Gel sur jeunes maïs : pas trop d’inquiétude
Le climat plutôt sec de ces dernières semaines et les bonnes conditions de structure et de ressuyage des sols ont permis de commencer les semis assez tôt cette année. Au 25 avril, presque toute la sole était semée. Quelques parcelles étaient en attente à cause du sec, ou de retournement tardif de prairies/ray-grass.

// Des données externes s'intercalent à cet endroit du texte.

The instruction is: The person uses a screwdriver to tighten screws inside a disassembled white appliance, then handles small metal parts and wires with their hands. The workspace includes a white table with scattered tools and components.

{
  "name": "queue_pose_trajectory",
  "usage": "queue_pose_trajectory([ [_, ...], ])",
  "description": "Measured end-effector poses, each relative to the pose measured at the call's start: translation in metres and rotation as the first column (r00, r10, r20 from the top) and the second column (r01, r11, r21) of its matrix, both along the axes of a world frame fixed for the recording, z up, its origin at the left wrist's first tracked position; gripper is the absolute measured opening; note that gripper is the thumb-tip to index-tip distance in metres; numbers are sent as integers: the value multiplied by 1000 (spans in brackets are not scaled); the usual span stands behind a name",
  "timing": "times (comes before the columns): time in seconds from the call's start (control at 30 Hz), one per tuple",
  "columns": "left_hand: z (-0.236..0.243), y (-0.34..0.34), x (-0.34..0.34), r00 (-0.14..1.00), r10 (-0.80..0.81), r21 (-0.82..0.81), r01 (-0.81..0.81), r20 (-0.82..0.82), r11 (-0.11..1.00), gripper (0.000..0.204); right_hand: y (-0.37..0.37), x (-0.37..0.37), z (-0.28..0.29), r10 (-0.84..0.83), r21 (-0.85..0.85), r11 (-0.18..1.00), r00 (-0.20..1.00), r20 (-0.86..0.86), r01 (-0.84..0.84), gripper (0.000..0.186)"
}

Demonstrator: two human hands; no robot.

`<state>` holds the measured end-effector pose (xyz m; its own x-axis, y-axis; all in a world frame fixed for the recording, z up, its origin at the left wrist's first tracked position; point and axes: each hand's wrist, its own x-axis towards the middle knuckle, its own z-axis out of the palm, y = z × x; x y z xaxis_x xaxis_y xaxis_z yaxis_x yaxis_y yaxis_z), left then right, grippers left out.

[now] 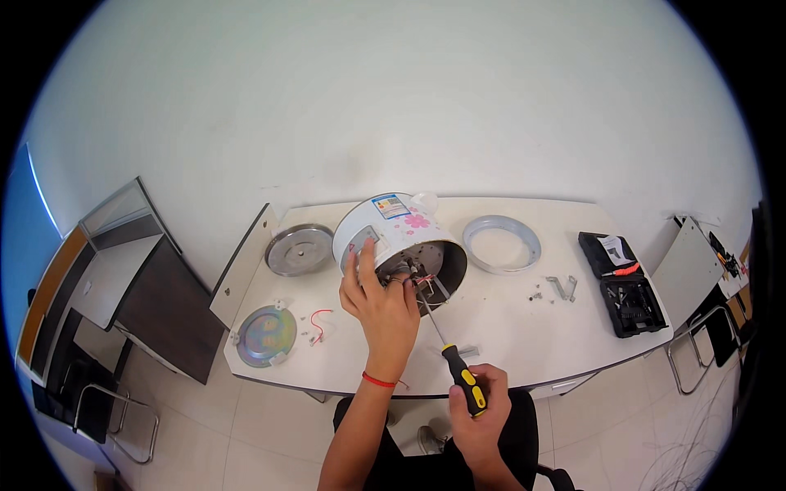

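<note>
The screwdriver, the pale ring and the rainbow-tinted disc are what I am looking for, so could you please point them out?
Screwdriver (460, 371), head view: on its handle.
Pale ring (535, 245), head view: on its right-hand band.
Rainbow-tinted disc (267, 337), head view: on its flat face.

The one view comes from the left of two fisheye cameras on the person's head, set above and behind the table's near edge. It looks forward and steeply down across the tabletop, taking in both its side ends and its far edge, with the pale wall behind filling the upper part. The left hand and right hand are nearest, beyond forearms entering from below; floor shows under the near edge. The lens bends straight edges, and a dark round border cuts the corners.
</note>
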<state>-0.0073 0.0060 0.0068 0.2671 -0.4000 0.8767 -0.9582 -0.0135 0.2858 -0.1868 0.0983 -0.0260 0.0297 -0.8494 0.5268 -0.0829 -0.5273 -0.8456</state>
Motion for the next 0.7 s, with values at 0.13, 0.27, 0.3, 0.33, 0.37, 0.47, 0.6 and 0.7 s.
queue_pose_trajectory([
  [0.13,1,1,0,1000,-2,4,2,-5,1000,6,6,-6,4,96,260,960,994,60,-108,33],
  [0.27,1,1,-2,1000,-9,18,9,-14,1000,6,2,0,-2,-5,50,999,1000,14,4,34],
  [0.3,0,0,-1,1000,-5,18,5,-13,1000,6,0,2,-3,-18,-2,1000,1000,-1,18,35],
  [0.33,-1,0,0,1000,0,18,1,-12,1000,6,1,1,-2,4,26,1000,1000,-18,-3,34],
  [0.37,-1,0,1,1000,3,18,-3,-9,1000,6,3,-1,3,26,55,998,999,-35,-24,33],
  [0.47,-1,1,0,1000,4,19,-3,-7,1000,6,8,-4,4,99,255,961,994,43,-106,34],
  [0.6,0,0,-1,1000,-1,20,1,-11,1000,6,9,3,5,6,116,993,998,60,-13,34],
  [0.7,0,1,0,1000,1,19,-1,-8,1000,6,6,3,0,-4,43,999,1000,-12,5,39],
])
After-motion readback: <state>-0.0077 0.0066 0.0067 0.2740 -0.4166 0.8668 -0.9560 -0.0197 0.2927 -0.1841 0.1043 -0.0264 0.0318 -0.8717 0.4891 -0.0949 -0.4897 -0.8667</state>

Des gelées sans risque majeur avant le stade 4-5 feuilles
Or, à partir du 15 avril, les températures minimales ont chuté, souvent négatives sous abri, en lien notamment avec des éclaircies nocturnes et un vent de Nord / Nord-Est. Elles occasionnent des gelées blanches localisées, plus marquées dans la moitié Nord-Est et dans les zones d'altitude. Pour les parcelles non levées, c'est la température du sol qui est à prendre en compte. Celui-ci a un effet « protecteur » : la plante n'est pas touchée par le gel. Pour les productions au stade post-levée, les jeunes feuilles se trouvent, en revanche, exposées à la température de l'air. Un gel de quelques heures est suffisant pour les détruire. Les effets visuels de températures gélives sur les feuilles déployées sont bien connus : dans un premier temps, elles brunissent rapidement, puis elles deviennent plus ou moins translucides. Par contre, jusqu'au stade 4-5 feuilles visibles, le méristème apical (apex), qui produit les feuilles une par une, est encore dans le sol. Il est donc bien protégé des basses températures. Dans la majorité des cas, les nouvelles feuilles formées, mais pas encore visibles, se développeront et les conséquences seront limitées. Toutefois, sur certaines plantules, les feuilles gelées, en se repliant plus ou moins sur elles-mêmes, peuvent bloquer le déploiement des nouvelles feuilles formées. Dans ce cas, il y aura perte de pieds. En conséquence, suite aux gelées matinales de ces derniers jours, ne rien faire et attendre : la parcelle n'est pas détruite.
Quelle stratégie de désherbage adopter ?
En revanche, il faudra être prudent lors des traitements herbicides de post-levée précoce, pour laisser à la plante fragilisée par le gel du temps pour repartir en végétation. Attention au risque de manque de sélectivité des mélanges herbicides, d'autant plus si les amplitudes thermiques élevées (> 15 °C) se maintiennent avec des températures minimales inférieures à 6 °C. Il est préférable d'attendre que les conditions soient plus poussantes avant d'intervenir, quitte à modifier sa stratégie de désherbage. Les conditions sont désormais propices pour les antigraminées racinaires mais attention avec l'utilisation de la thiencarbazone (solutions commerciale Adengo par exemple) et des solutions à base de nicosulfuron.